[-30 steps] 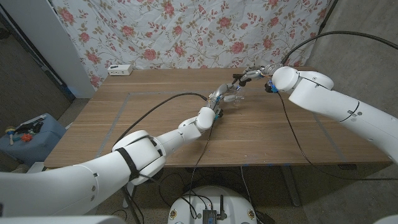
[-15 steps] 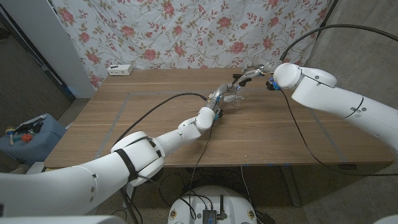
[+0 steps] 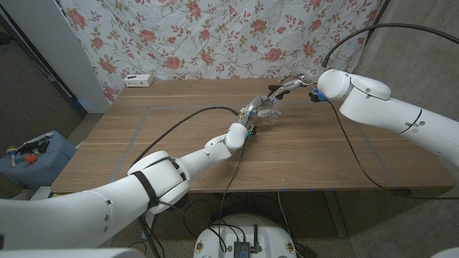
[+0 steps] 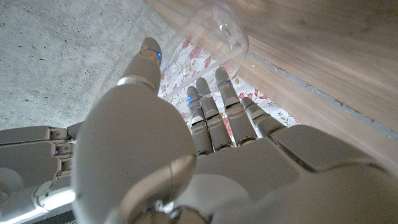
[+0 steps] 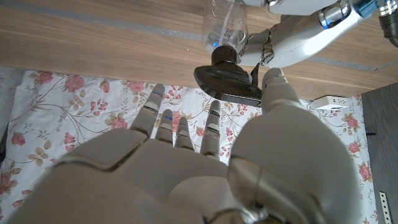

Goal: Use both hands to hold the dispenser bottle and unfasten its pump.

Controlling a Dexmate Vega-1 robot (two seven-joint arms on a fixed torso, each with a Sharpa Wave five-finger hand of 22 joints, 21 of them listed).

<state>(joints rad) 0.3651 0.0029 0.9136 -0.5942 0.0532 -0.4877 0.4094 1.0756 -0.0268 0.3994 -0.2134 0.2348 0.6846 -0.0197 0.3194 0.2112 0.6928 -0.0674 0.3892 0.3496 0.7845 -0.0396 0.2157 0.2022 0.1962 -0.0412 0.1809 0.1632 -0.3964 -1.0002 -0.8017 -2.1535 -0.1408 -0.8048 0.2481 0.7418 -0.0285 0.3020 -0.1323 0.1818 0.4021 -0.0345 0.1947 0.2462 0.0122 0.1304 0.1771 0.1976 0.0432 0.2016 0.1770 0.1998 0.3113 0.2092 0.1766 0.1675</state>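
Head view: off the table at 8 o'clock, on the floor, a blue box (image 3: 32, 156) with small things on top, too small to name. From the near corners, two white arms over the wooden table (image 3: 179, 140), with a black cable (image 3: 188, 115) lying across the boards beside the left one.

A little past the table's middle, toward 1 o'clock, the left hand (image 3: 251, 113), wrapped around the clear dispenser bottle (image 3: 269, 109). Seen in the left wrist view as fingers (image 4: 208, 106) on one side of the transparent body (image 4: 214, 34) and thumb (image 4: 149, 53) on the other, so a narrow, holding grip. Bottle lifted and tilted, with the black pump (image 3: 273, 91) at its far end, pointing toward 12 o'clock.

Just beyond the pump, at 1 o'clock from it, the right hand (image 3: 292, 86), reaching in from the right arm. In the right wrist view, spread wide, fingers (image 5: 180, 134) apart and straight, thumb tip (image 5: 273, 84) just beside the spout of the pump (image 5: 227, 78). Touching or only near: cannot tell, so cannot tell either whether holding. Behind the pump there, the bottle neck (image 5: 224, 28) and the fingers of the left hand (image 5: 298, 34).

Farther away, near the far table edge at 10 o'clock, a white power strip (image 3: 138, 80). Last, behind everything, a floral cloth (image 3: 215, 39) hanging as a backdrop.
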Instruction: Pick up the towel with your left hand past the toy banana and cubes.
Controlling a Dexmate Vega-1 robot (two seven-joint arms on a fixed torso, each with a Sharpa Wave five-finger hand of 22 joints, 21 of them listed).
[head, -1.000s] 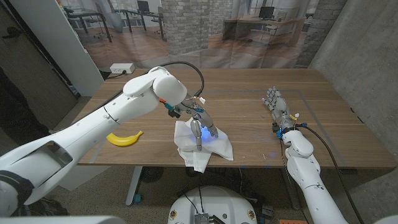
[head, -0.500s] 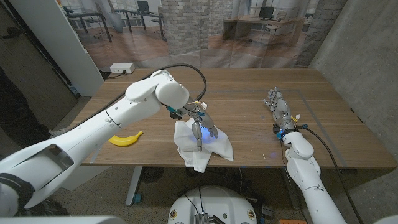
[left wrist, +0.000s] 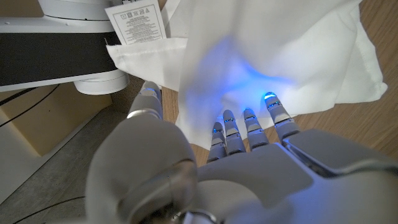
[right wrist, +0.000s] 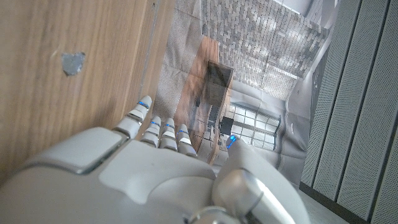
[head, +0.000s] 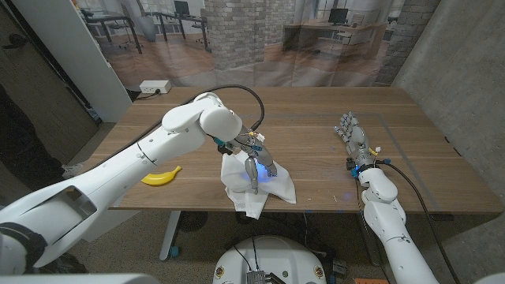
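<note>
Down at the table's near edge, the towel point(head: 256, 186) is lying crumpled and white, one corner hanging just over the rim of the table point(head: 316, 118). The left hand point(head: 256, 158) is reaching down onto the towel's upper middle, its fingers pointing toward the near edge and pressing into the cloth, with a blue glow showing on the fabric beside them. In the left wrist view, the fingers point(left wrist: 249, 127) are lying close together against the towel point(left wrist: 267, 56), their blue-lit tips touching or slipping under its folded edge; whether they are actually pinching the cloth or only pressing on it, I cannot tell. A printed label point(left wrist: 135, 22) is sitting at one corner of the towel in that view.

The banana point(head: 161, 176) is lying on the table well to the left of the towel, under the left arm, apart from the cloth.

The right hand point(head: 353, 137) is standing on its edge on the table's right side, well apart from the towel, fingers extended side by side and holding nothing. The right wrist view is showing those fingers point(right wrist: 155, 130) straight, next to the wooden surface.

A white power strip point(head: 155, 87) is resting at the far left corner.
</note>
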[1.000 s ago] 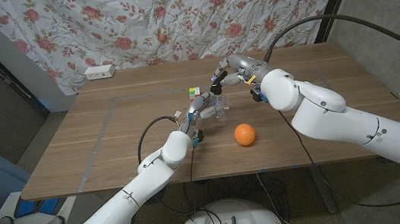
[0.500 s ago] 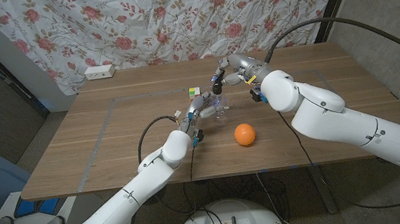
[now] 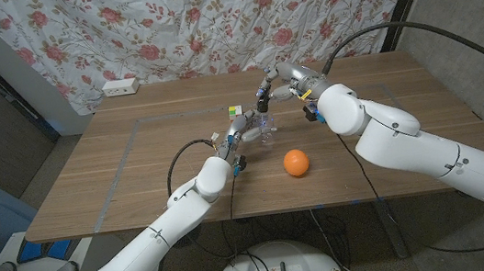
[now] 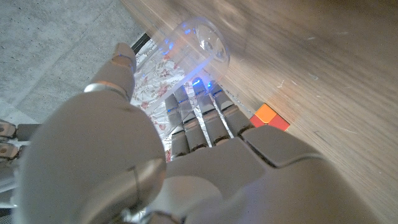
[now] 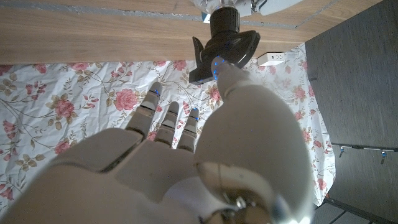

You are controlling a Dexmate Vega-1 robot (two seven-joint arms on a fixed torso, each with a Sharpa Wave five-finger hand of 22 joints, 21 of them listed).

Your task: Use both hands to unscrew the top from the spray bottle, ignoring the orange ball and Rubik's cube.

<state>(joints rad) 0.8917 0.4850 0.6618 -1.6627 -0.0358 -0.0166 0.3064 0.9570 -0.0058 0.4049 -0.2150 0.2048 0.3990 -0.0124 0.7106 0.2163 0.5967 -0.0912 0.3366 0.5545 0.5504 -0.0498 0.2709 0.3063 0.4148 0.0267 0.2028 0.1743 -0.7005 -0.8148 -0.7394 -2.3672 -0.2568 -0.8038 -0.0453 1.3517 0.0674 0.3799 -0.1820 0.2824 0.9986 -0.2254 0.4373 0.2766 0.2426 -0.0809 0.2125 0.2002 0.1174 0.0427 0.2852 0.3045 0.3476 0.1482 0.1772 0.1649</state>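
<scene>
At frame centre in the head view, just left of the middle, we see the left hand (image 3: pixel 240 136) wrapped around the clear body of the spray bottle (image 3: pixel 265 129), which stands on the wooden table (image 3: pixel 135 167) beside the Rubik's cube (image 3: pixel 235 111). In the left wrist view its fingers (image 4: pixel 199 121) curl against the transparent body, so we judge the hold firm.

Moving right, the right hand (image 3: pixel 272 90) hovers at the black spray top (image 5: pixel 225 38). A second ago it sat lower and tighter over the bottle; now it has lifted slightly and shifted toward the upper right. In the right wrist view the fingers (image 5: pixel 166 121) are spread and only the thumb tip reaches the top, so we read that hand as released, probably re-gripping between turns. The top looks still seated on the neck, so the unscrewing is unfinished.

Lower right of centre, the orange ball (image 3: pixel 295 162) lies apart, untouched.

Hard to read: the head view shows the top as a few dark pixels, and whether any thread has loosened is hidden.
</scene>
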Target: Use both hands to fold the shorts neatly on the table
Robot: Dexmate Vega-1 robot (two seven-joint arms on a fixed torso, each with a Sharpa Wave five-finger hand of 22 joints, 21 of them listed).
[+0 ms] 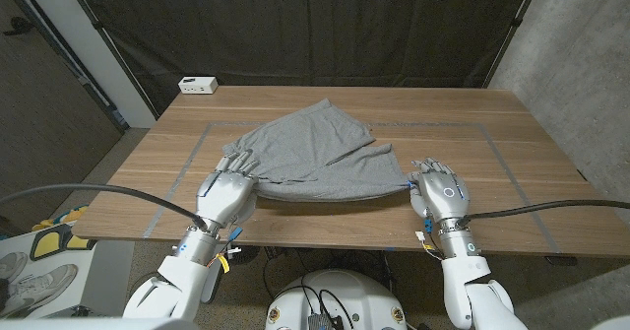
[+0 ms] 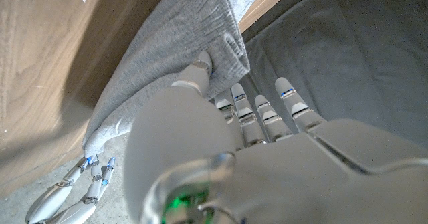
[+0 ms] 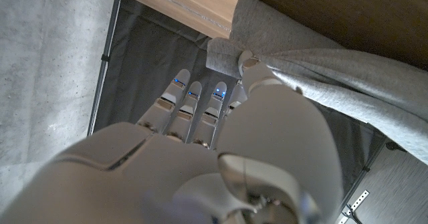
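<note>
The grey shorts (image 1: 315,153) lie spread across the middle of the wooden table (image 1: 532,182), and their near edge is raised a little off the wood. My left hand (image 1: 228,187) pinches the shorts' near left corner. In the left wrist view the hand (image 2: 221,157) has its thumb pressed on the hem of the shorts (image 2: 194,43). My right hand (image 1: 438,187) pinches the near right corner. The right wrist view shows the hand (image 3: 221,144) with its thumb on a bunched corner of the shorts (image 3: 227,50).
A small white box (image 1: 198,85) sits at the table's far left corner. A taped rectangle (image 1: 497,153) frames the work area. Dark curtains hang behind the table. Shoes (image 1: 30,271) lie on the floor at the left.
</note>
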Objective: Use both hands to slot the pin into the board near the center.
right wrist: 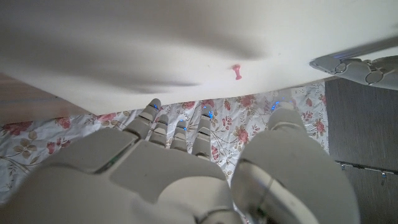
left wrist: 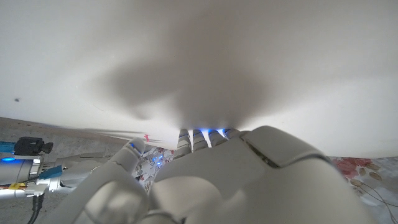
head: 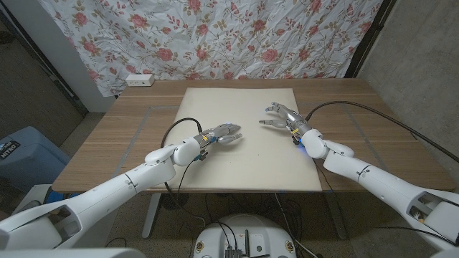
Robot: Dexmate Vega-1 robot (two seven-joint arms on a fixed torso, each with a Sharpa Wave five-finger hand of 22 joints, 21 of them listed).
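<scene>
1. One cream board (head: pixel 215 154) lies flat on the wooden tabletop (head: pixel 115 136); no container is in sight.
2. One pink pin (right wrist: pixel 236 71) stands on the board's surface, seen in the right wrist view, apart from both hands; the head view is too coarse to place it.
3. The left hand (head: pixel 226 133) reaches over the board near its middle, fingers drawn close together; whether it pinches anything I cannot tell.
4. The right hand (head: pixel 278 117) hovers over the board's right part, fingers spread and curved, holding nothing.
5. A white power strip (head: pixel 138 80) sits at the tabletop's far edge before a flowered curtain (head: pixel 215 36).
</scene>
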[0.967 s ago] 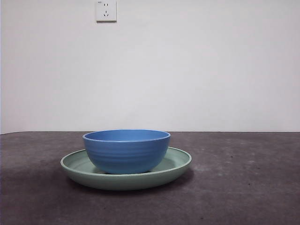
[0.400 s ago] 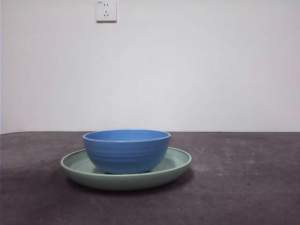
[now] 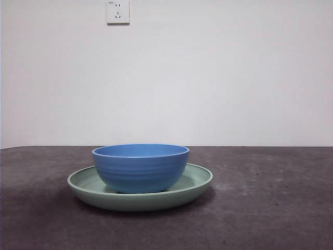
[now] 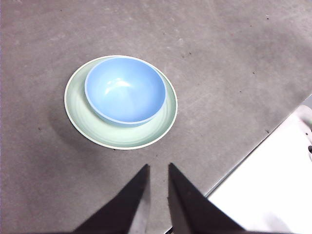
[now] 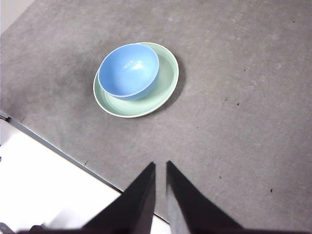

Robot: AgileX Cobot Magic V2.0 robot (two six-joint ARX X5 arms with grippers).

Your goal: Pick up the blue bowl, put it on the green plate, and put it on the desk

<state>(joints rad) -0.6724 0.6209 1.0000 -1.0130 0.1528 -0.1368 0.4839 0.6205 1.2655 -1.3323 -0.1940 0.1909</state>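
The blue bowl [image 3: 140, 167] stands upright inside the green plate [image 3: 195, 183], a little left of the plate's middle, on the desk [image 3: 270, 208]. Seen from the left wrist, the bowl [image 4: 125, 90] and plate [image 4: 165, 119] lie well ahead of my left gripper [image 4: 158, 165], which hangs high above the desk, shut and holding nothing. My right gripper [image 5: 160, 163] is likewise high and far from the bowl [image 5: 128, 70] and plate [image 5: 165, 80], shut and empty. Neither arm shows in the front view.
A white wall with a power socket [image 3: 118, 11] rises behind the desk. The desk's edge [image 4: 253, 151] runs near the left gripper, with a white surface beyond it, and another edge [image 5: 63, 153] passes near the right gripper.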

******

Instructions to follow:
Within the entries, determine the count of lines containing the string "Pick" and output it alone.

Answer to the problem:
2